- Born: 15 April 1930 Ealing, United Kingdom
- Died: 17 August 2001 (aged 71) United Kingdom
- Style: Judo
- Teacher(s): Gunji Koizumi Trevor Leggett Kodokan
- Rank: jūdan (10th dan) Senior Instructor at the Budokwai President of the British Judo Association President of the International Judo Federation Chairman of the British Olympic Association

= Charles Palmer (judoka) =

British martial artist

Charles Stuart William Palmer (15 April 1930 - 17 August 2001) was a British martial artist. Palmer was a judo instructor, President of the Budokwai, President of the British Judo Association (1961-1985), President of the International Judo Federation (1965-1979) and Chairman of the British Olympic Association (1983-1988). Palmer was a judoka who attained the sport's highest rank of 10th dan black belt.

==Sports career==
Charles Palmer first took an interest in judo at the age of 14 while attending Drayton Manor High School. He joined Ealing Judo Club by claiming that he was 16 years old. In 1948, under the teachings of Gunji Koizumi and Trevor Leggett of the Budokwai, he was awarded the grade of 1st dan black belt.

At age 18, Palmer was called up for National Service where served with the Royal Military Police teaching judo. While serving in the military, he was given special leave to compete for the United Kingdom in his first International tournament in the Netherlands. On completion of his National Service he gained his 2nd dan at the Budokwai.

In 1951 Palmer went to Japan to further his judo studies. With a job as security guard at the British Embassy in Tokyo he was able to further his judo studies as a special student (kenshusei) at the Kodokan Judo Institute where he was awarded 3rd dan in 1953 and 4th dan in 1955.

On his return from Japan, Charles Palmer and fellow 4th dan, Geof Gleeson, joined Gunji Koizumi and Trevor Leggett as Senior Instructor at the Budokwai. He won a place in the British judo team in the 1957 European Championships. With Gleeson as captain in 1955 - 1958, this team won the championship for three years in succession.

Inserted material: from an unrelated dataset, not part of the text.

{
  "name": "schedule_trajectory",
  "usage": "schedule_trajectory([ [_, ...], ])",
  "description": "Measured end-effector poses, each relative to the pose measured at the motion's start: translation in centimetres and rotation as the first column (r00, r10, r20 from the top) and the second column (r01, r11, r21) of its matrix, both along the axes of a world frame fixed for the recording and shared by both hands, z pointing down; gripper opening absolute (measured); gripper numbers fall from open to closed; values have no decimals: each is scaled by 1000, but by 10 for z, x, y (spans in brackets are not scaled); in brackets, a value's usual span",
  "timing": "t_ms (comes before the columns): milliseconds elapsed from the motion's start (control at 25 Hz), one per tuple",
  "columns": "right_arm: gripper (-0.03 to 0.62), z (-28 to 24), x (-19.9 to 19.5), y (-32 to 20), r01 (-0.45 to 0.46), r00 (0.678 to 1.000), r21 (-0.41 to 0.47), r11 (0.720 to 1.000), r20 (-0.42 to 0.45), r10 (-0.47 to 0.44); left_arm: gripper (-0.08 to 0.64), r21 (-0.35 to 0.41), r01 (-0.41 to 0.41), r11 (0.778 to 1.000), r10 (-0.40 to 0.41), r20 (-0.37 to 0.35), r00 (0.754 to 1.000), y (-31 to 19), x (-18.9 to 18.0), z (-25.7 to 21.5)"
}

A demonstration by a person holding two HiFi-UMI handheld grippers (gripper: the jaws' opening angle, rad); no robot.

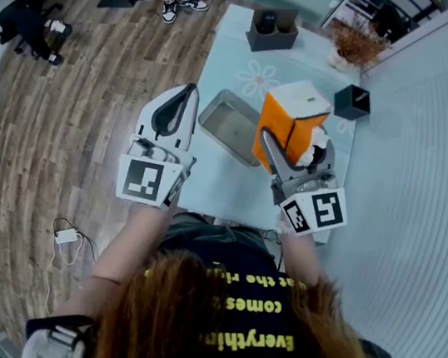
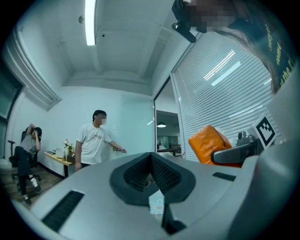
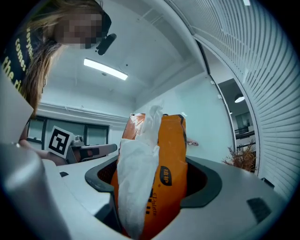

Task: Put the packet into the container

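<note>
The orange packet [image 1: 291, 117] with a white tissue tuft is held up above the table's right half, my right gripper [image 1: 270, 146] shut on its lower end. In the right gripper view the packet [image 3: 166, 164] stands upright between the jaws and fills them. The container, a shallow metal tray [image 1: 231, 124], lies empty on the pale table just left of the packet. My left gripper [image 1: 189, 92] hovers at the table's left edge, beside the tray, jaws shut with nothing in them. From the left gripper view the packet [image 2: 207, 143] shows at the right.
The pale table [image 1: 231, 188] has a flower print. At its far end stands a dark holder [image 1: 272, 32] and a dried plant [image 1: 355, 43]; a black box [image 1: 352, 101] sits at the right edge. People stand and sit on the wooden floor [image 1: 75, 108] at the left.
</note>
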State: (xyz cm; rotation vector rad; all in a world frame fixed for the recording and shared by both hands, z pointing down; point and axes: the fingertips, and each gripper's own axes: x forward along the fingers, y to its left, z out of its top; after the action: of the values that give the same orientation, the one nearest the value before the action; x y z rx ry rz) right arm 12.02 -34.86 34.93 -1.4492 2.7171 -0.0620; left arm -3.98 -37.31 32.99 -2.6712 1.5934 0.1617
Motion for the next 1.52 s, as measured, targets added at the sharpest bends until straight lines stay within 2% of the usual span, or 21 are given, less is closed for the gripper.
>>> schedule_trajectory([
  [160,376,27,-9,-9,82,993,-71,994,-75,-87,2,-3,8,1000,-8,25,1000,-4,6,3],
  [360,376,73,-18,-24,141,965,-172,975,-196,-174,2,-12,9,1000,-9,26,1000,-9,9,6],
  [680,376,152,-39,-41,207,874,-349,914,-354,-333,2,-7,22,1000,-22,29,999,-12,5,5],
  [960,377,214,-53,-50,208,791,-485,850,-428,-438,2,-13,35,999,-35,36,999,-12,1,8],
  [1160,377,243,-56,-56,191,756,-533,824,-456,-470,2,-5,27,1000,-27,35,999,-12,3,5],
  [1520,377,276,-63,-53,173,667,-594,786,-516,-537,2,-10,27,1000,-26,45,999,-10,0,4],
])
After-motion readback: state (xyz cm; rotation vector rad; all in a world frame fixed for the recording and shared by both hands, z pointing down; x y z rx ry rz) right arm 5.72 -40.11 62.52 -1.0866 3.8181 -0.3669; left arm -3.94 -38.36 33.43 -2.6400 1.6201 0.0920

As a Judo competitor, he was a formidable opponent. He had a short, powerful build, weighing some 225 lb for a height of 5 ft 8½ in. Opponents remembered him as 'an irresistible tank on two legs'. He was difficult to shift off balance, and his speciality was a devastating inner thigh throw (Uchi Mata).

==Later career==
Palmer then retired from major competition and concentrated on Judo and sports administration. In 1961 Palmer became Chairman of the British Judo Association, a post he held for the next twenty-four years. During this time, Palmer was also elected President of the British Judo Association (BJA).

At the 1965 International Judo Federation (IJF) Congress held in Rio de Janeiro Palmer was elected president succeeding Risei Kano the grandson of the founder of judo, Kano Jigoro. He was the first non-Japanese to be the President of the IJF.

He persuaded the International Olympic Committee (IOC) to give Judo regular place on the Games program from 1972. In the 1973 New Year Honours, Palmer was appointed Officer of the Order of the British Empire (OBE). In 1975 he became a founding member of the General Assembly of International Sports Federations (GAISF) and for the next twelve years was General Secretary of that organisation.

In 1983 Charles Palmer was successful in an election for the post of Chairman of the British Olympic Association (BOA). During his period of office had to contend with much political wrangling; he had been influential in the decision of the BOA to send a team to attend the 1980 Summer Olympics in Moscow, in opposition to the opinion of the then Prime Minister, Margaret Thatcher (which he felt had cost him the possibility of a knighthood).

He received an honorary 10th dan in 1997 from the IJF, becoming one of the few living jūdan.

==Personal life==
Palmer had a flamboyant personality with a somewhat overbearing and confrontational manner that earned him many enemies. For many years he smoked expensive cigars. When he came back from Japan, he drove around Kensington in a Jaguar SS100. In later years he drove his Rolls-Royce to European countries because he preferred its comfort to flying, although he was a qualified pilot. He was a fine card player and owned two gambling casinos, as well as restaurants. As recreations, he had been a drummer in a jazz band, a fine cook and was an expert skier. He was an accomplished linguist, speaking French, Japanese, German and Spanish. Despite having many female admirers, he never married.

In the 1990s his health began to fail, but he continued to attend and preside over BJA Annual General Meetings. He was taken to hospital on 16 August 2001 where he died the next day at the age of 71.